Among projects that have been derailed or disrupted:
— Authorities in Nepal canceled plans in November for Chinese companies to build a $2.5 billion dam after they concluded contracts for the Budhi Gandaki Hydro Electric Project violated rules requiring multiple bidders.
— The EU is looking into whether Hungary violated the trade bloc’s rules by awarding contracts to Chinese builders of a high-speed railway to neighboring Serbia without competing bids.
— In Myanmar, plans for a Chinese oil company to build a $3 billion refinery were canceled in November due to financing difficulties, the newspaper Myanmar Times reported.
There is no official list of projects, but consulting firm BMI Research has compiled a database of $1.8 trillion of infrastructure investments announced across Asia, Africa and the Middle East that include Chinese money or other involvement.
Many are still in planning stages and some up to three decades in the future, according to Christian Zhang, a BMI analyst.
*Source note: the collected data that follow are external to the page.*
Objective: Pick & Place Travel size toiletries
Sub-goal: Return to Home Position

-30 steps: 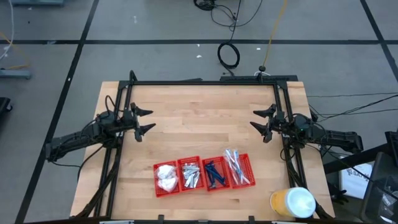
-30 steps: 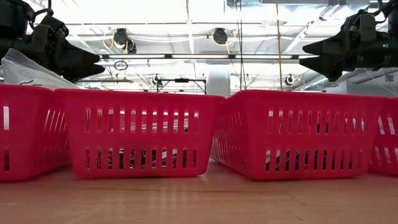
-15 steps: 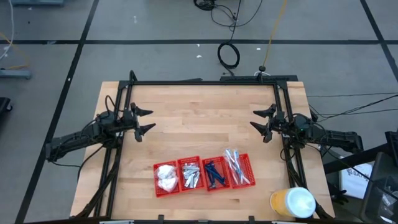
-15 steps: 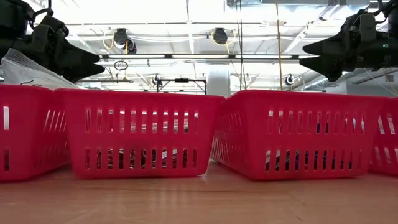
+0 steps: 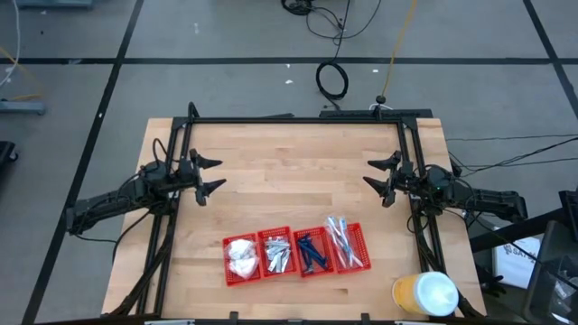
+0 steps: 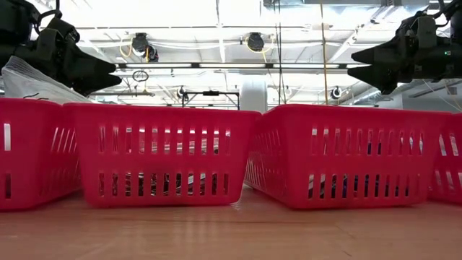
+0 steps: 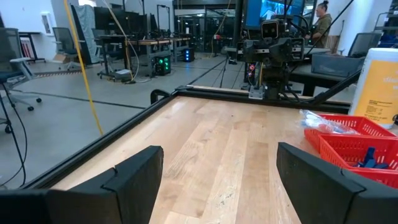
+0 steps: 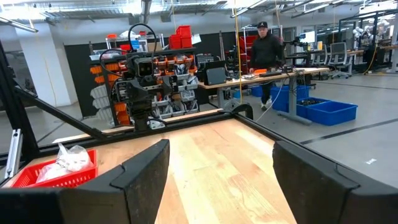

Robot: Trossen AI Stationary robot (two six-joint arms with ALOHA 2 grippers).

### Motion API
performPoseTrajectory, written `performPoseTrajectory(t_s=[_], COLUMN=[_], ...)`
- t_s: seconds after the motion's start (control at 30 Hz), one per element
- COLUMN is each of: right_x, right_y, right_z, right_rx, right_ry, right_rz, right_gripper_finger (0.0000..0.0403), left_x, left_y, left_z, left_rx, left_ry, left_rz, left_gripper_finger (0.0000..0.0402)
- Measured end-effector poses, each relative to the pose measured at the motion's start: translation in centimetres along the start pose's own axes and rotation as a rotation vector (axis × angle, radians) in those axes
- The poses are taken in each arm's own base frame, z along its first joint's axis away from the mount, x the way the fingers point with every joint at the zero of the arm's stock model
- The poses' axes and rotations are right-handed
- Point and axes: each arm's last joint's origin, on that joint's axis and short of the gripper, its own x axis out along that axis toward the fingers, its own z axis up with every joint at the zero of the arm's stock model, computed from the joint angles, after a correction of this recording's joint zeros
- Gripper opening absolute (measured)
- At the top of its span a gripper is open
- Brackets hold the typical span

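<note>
Four red mesh baskets stand in a row near the table's near edge. From left to right they hold white soft packets (image 5: 240,256), silvery foil sachets (image 5: 276,255), dark blue sticks (image 5: 312,251) and pale clear-wrapped sticks (image 5: 344,240). My left gripper (image 5: 210,174) hovers open above the table's left side, well behind the baskets. My right gripper (image 5: 376,171) hovers open above the right side, facing the left one. Both hold nothing.
A yellow bottle with a white cap (image 5: 423,294) stands at the table's near right corner. A black frame rail (image 5: 298,119) runs along the far edge and both sides. Bare wood (image 5: 293,176) lies between the grippers. A person (image 8: 266,50) stands in the room beyond.
</note>
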Motion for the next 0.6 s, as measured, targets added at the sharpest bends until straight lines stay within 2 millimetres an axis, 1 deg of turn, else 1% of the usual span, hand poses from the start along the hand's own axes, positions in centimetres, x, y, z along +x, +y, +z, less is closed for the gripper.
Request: performPoseTrajectory(t_s=[0.6], right_x=[0.00], right_y=[0.00], right_z=[0.00], right_rx=[0.000], right_ry=[0.000], right_rz=[0.000], right_gripper_finger=[0.0272], left_x=[0.00], left_y=[0.00], left_z=[0.00], left_rx=[0.000], left_ry=[0.000], left_rz=[0.000], left_gripper_finger=[0.0308])
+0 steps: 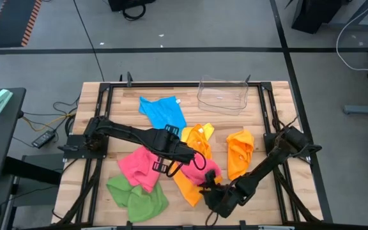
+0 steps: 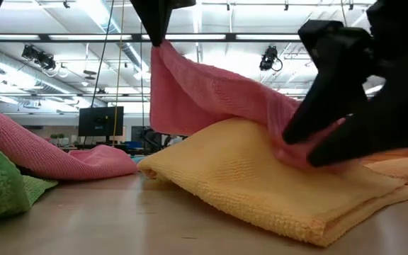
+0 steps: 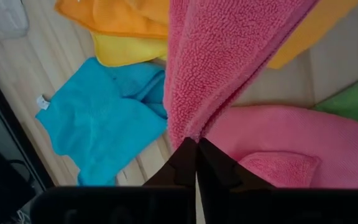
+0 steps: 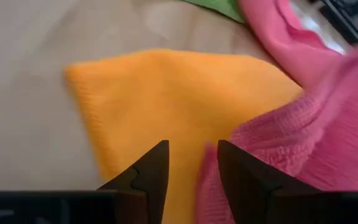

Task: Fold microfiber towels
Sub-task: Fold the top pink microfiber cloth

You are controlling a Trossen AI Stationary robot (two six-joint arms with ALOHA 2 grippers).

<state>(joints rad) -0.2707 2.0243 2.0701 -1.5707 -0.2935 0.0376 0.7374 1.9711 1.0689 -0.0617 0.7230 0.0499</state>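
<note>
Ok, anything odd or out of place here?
Nothing damaged. The towels lie crumpled and overlapping, none folded yet. The left gripper holds a pink towel up by a corner, and it drapes over an orange towel where the right gripper stands open.

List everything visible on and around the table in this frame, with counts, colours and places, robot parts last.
pink towels: two, pink; one flat left of centre, one lifted mid-table
blue towel: one, blue, far centre
orange towels: three, orange; right, centre, and under the lifted pink
green towels: two, green, near left
clear bin: one, transparent, far right
table: one, light wood
left gripper: shut on a pink towel corner
right gripper: open, at the pink towel's other end
</note>
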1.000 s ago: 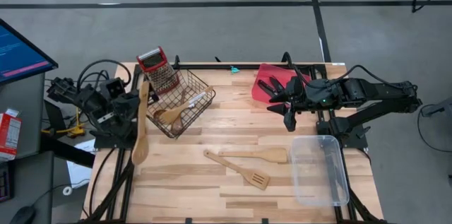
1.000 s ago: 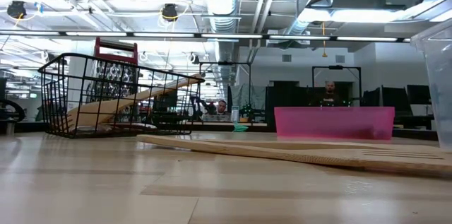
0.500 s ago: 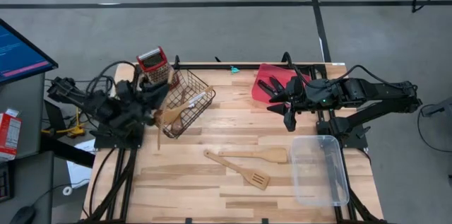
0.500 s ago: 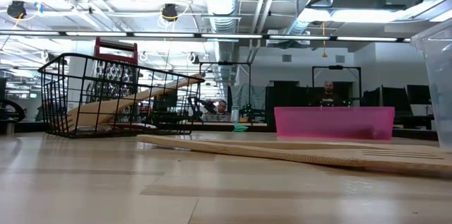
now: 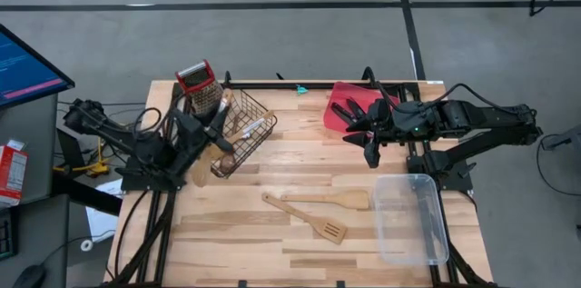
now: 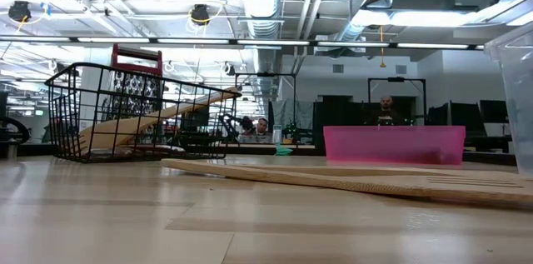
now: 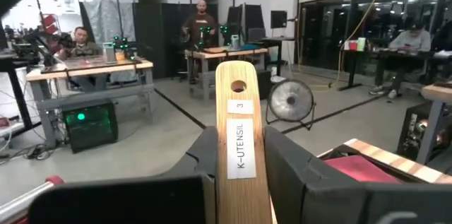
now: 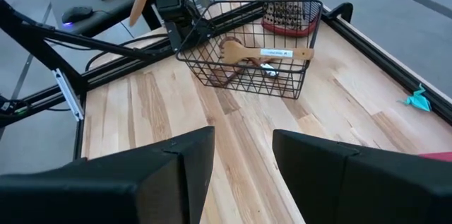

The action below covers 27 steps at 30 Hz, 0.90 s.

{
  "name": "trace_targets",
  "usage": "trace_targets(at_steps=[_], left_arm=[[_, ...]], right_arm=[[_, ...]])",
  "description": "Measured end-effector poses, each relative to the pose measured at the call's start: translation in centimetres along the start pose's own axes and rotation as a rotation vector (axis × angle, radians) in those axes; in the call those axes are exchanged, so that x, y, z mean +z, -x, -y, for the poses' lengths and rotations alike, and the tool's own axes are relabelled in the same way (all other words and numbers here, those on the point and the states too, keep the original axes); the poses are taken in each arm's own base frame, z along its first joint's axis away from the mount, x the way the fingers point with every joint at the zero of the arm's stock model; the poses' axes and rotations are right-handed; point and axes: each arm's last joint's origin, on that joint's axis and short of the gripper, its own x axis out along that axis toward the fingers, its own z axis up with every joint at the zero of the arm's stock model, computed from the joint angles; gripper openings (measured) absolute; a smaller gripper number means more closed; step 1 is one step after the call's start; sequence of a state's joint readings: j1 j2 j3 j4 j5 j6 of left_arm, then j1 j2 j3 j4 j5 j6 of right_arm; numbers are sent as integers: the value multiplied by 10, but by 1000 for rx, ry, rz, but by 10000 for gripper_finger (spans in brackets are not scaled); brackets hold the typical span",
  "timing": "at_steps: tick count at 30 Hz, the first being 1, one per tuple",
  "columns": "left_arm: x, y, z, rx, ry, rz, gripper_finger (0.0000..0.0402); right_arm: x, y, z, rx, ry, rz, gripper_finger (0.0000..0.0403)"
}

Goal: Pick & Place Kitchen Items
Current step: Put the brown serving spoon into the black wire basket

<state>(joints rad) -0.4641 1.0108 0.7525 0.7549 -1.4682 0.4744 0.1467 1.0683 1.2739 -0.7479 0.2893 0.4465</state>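
Left end effector (image 7: 240, 164) raised beside the black wire basket (image 5: 238, 132), clenched on a wooden utensil (image 7: 239, 139) labelled K-UTENSIL 3. Mid-desk (image 5: 245, 233), two wooden spatulas (image 5: 320, 202) lying flat. Right end effector (image 8: 242, 155) hovering near the red tray (image 5: 349, 99), fingers parted, grasping nothing.

Two pale wooden spatulas lie flat on the tabletop (image 5: 227, 233), close together — a solid-bladed one (image 5: 329, 200) and a slotted one (image 5: 309, 219). More wooden utensils (image 8: 258, 53) rest inside the wire basket (image 5: 256, 115). One long labelled wooden utensil (image 7: 239, 155) stands upright — clamped in the left end effector (image 7: 240, 174).
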Motion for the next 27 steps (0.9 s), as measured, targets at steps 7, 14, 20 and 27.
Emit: trace_targets(at_steps=[7,14,20,27], left_arm=[[0,0,4,-83,-23,42,50],[7,11,14,-527,15,241,50],[20,18,9,-955,318,326,50],[37,28,-5,-1458,773,234,53]], right_arm=[[0,0,0,0,-8,0,161],[0,0,0,0,-8,0,161],[0,0,0,-1,1,0,161],[0,0,0,-1,49,-1,161]])
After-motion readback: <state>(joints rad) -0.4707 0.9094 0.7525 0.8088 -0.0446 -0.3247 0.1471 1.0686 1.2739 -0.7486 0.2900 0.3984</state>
“It’s probably too early to say at this point how much of the overall initiative will actually be implemented,” said Zhang.
“There is a big possibility that China is going to have a lot of disagreements and misunderstandings,” said Kerry Brown, a specialist in Chinese politics at King’s College London. “It’s hard to think of a big, successful project the ‘Belt and Road Initiative’ has led to at the moment.”
Even Pakistan, one of China’s friendliest neighbors, has failed to agree on key projects.
The two governments are developing facilities with a total cost of $60 billion including power plants and railways to link China’s far west with the Chinese-built port of Gwadar on the Indian Ocean.
A visit by a Chinese assistant foreign minister in November produced no agreement on railway projects in the southern city of Karachi valued at $10 billion and a $260 million airport for Gwadar.
The same month, the chairman of the Pakistan Water and Power Development Authority announced the Diamer-Bhasha Dam would be withdrawn from joint development. The site is in Gilgit-Baltistan in Pakistan’s far north, part of the Kashmir region, which also is claimed by India.
“Chinese conditions for financing the Diamer-Bhasha Dam were not doable and against our interests,” the official, Muzammil Hussain, told legislators, according to Pakistani news reports.
The Chinese Cabinet agency overseeing “Belt and Road,” the National Development and Reform Commission, denied in a written statement that it asked for an ownership stake. It said the two sides had held only preliminary talks about the project.
A Pakistani Cabinet official who spoke on condition he not be identified further said the Chinese side asked for clarification of the ownership status of the dam site because Gilgit-Baltistan has yet to be formally made part of a Pakistani province. The water authority didn’t respond to requests to clarify its chairman’s comments.
“Belt and Road” is interwoven with official efforts to export Chinese rail, hydropower and other technology and steel, aluminum and other industrial goods.